Same with my Wife 27 year anniversary today. Sadly, I’m 100 miles away (we will play chess online later). My Wife saw that I played chess online when I had my hip replaced. She asked to learn to play. I taught her. Now we play about 20 games a month.

My Wife is a competitive person (former IronMan) but it doesn’t matter who wins. It’s about the game. I tell people that I like to play chess so I don’t have to think. Focus on something other than those troubles that life throws your way. It’s an escape.

Life is a journey of discovery, not a destination.

It might help if you could flush this out a bit more.

You have a dream and you’re working to make it real? That’s not crazy.

For example if during the civil rights movement a Black person makes the intentional decision to walk into a segregated restaurant and demand equal treatment, knowing full well the risks involved, that’s radical, but not crazy.

If you can’t tell the dream from reality, if you think you’ve accomplished things you haven’t accomplished… I still wouldn’t say crazy, necessarily. That word has certain implications. Detached from reality doesn’t necessarily imply crazy.

~Max

Happy anniversary. That’s a good run.

You can’t change society, alone.

Rosa Parks and the LittleRock 9 didn’t change society. They are recognized for their contributions to the Civil Rights struggle.

9/11 didn’t change society. It changed the way some things are done to promote safety.

COVID didn’t change society. It caused a giant shift in hygiene practices out in public. And showed how hospital workers are expected to act in a pandemic. (Good or bad? IDK)

Don’t think you can cause a revolution about Gender issues. You can surely contribute and do your part. Revolutions are not easy to start or maintain.

If your alternate reality is you doing this I think I would volunteer or keep writing on this issue and not reside too much in the alternate world. Especially if you might be in danger.

You seem to be doing fine.

Thanks. We have many, many more to go. It’s been a great trip.

We make choices based on if a choice is more important to the other. At that junction there is little need to even discus it.

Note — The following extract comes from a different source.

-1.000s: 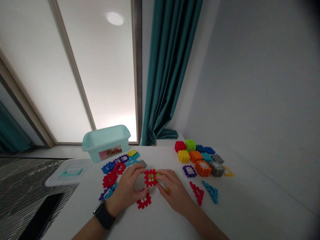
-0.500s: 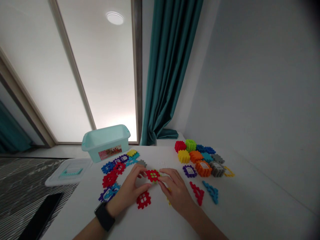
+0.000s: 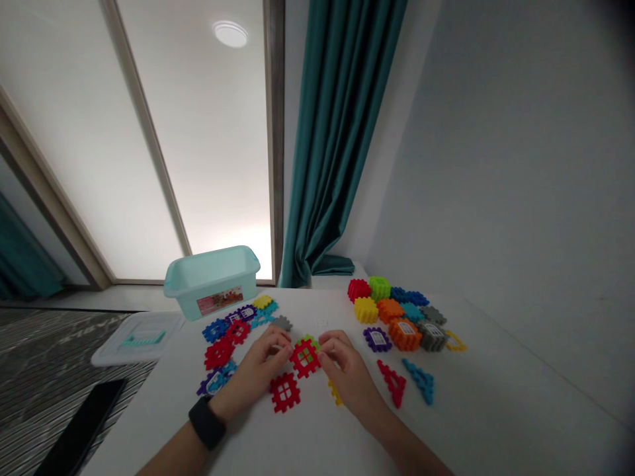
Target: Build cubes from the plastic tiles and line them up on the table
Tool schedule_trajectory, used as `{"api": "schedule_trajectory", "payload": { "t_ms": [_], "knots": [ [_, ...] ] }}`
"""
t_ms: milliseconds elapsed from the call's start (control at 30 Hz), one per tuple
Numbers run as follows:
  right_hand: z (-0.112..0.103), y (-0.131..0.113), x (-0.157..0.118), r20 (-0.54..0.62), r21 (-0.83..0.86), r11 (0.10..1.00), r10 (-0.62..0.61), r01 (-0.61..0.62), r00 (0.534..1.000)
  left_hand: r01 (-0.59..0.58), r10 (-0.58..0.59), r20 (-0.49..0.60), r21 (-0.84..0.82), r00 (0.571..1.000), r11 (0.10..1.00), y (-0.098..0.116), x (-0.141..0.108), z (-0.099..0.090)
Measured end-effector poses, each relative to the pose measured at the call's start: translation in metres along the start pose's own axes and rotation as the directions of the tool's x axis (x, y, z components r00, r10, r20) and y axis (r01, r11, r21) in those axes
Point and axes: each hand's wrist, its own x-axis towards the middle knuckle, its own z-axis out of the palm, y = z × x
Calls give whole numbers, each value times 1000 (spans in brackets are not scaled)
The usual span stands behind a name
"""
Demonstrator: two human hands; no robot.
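Observation:
Between my two hands a red window tile (image 3: 305, 357) is held tilted, with a green piece (image 3: 312, 342) showing behind it. My left hand (image 3: 268, 363) pinches its left side between thumb and fingers. The fingertips of my right hand (image 3: 346, 370) are closed on its right edge. Below my left hand another red window tile (image 3: 285, 393) lies flat on the white table (image 3: 307, 443). A yellow piece (image 3: 335, 393) is partly hidden under my right hand.
Interlocking pieces (image 3: 219, 354) lie on the left. Stacked tiles (image 3: 404, 334), a red triangle (image 3: 391, 383) and a blue triangle (image 3: 419, 381) are on the right. A mint bin (image 3: 211, 274) stands at the back left, near a clear lid (image 3: 136, 338).
The red tile and green piece have tipped up, so more of the red face shows. My left thumb has moved up and in to the tile's edge.

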Motion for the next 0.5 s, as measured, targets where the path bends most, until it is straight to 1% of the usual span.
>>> {"api": "schedule_trajectory", "payload": {
  "t_ms": [167, 267, 400, 500],
  "knots": [
    [0, 1, 1, 14, 30, 998, 48, -48, 999, 9, -9, 2, -26, 1000, 1000, -2, -1, 1],
    [0, 1, 1, 26, -2, 1000, 23, -23, 999, 17, -17, -4, -19, 1000, 1000, -2, -1, 1],
    [-2, 0, -1, 6, -144, 984, -104, 104, 995, -6, 6, -9, 22, 1000, 1000, 0, -1, -1],
    [-4, 3, -2, -29, -307, 927, -235, 215, 972, -36, 37, -9, 86, 999, 996, 2, -2, -1]
  ]
}}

I am in a better mood. (Perhaps it was not obvious that I was in a somewhat less pleasant one when I posted the OP). I received one early-reader response to my work-in-progress yesterday, and yet another today. That goes a long way towards alleviating the tension between “I am capable of having an effect on the world” and “I’m just trapped as a passive passenger despite having thoughts I want to broadcast”.

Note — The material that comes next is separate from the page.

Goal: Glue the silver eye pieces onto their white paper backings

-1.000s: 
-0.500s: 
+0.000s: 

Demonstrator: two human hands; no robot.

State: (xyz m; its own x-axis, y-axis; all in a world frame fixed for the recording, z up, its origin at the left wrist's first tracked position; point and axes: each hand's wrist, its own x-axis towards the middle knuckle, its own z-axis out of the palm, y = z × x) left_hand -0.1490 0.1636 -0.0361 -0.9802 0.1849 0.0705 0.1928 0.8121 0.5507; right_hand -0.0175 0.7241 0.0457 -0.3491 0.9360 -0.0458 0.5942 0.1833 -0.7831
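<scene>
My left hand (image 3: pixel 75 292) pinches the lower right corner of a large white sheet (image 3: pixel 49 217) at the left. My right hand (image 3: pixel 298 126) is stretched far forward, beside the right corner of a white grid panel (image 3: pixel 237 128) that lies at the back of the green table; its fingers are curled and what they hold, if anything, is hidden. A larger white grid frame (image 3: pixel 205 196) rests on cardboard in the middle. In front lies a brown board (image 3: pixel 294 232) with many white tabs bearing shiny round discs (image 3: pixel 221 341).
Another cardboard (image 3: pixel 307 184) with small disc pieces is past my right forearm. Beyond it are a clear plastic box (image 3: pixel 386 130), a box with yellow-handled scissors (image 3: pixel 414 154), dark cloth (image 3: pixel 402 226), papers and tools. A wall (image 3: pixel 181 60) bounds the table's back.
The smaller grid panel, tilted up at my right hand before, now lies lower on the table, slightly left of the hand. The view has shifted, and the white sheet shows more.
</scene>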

This book is in many ways more personal, more raw. So putting it out there makes me feel more peeled and vulnerable to the opinions of others than I like to feel. Sorry about the excessive drama.

I wear a utilikilt when I go out. I think some people find that nutty, and sometimes they laugh at me (I have been told – no one has had the testicular fortitude to laugh in my face or throw insults at me). I tell people (if they are comfortable talking to me) that I am a trendsetter. The people who are not comfortable talking to me, well, hey, the kilt is a good sieve, to keep them out of my space. Because, why would I want to meet people who are unwilling to accept me as-is?

I think I need to see that.

Utilikilts are boss. People who encounter one should restrain the impulse to ask the wearer “Is anything worn underneath the kilt?”

If they don’t, of course, the wearer is totally within his rights to reply “No, it’s all in perfect condition.” :stuck_out_tongue_winking_eye:

I remember the tribulations of the '50s-60s woman, under whose skirt was the panties, the girdle, often with those garter clips for the stockings, and then the slip/half-slip. My mother switched to the simplicity of trousers in the early '70s, and it seemed to have made her much happier. Yet, all women seem to have a genetic memory of awkward attire, and when they see the kilted man, the idea that he might be getting all that freedom for free is galling.

Being “crazy”, if one is functional and content, isn’t necessarily a bad thing. Sometimes it leads to outstanding creative efforts.

When lobbying for craziness crosses the line into wholesale attacks on attempts to help those distressed by mental health impairments with counseling or medication, I have a problem with that.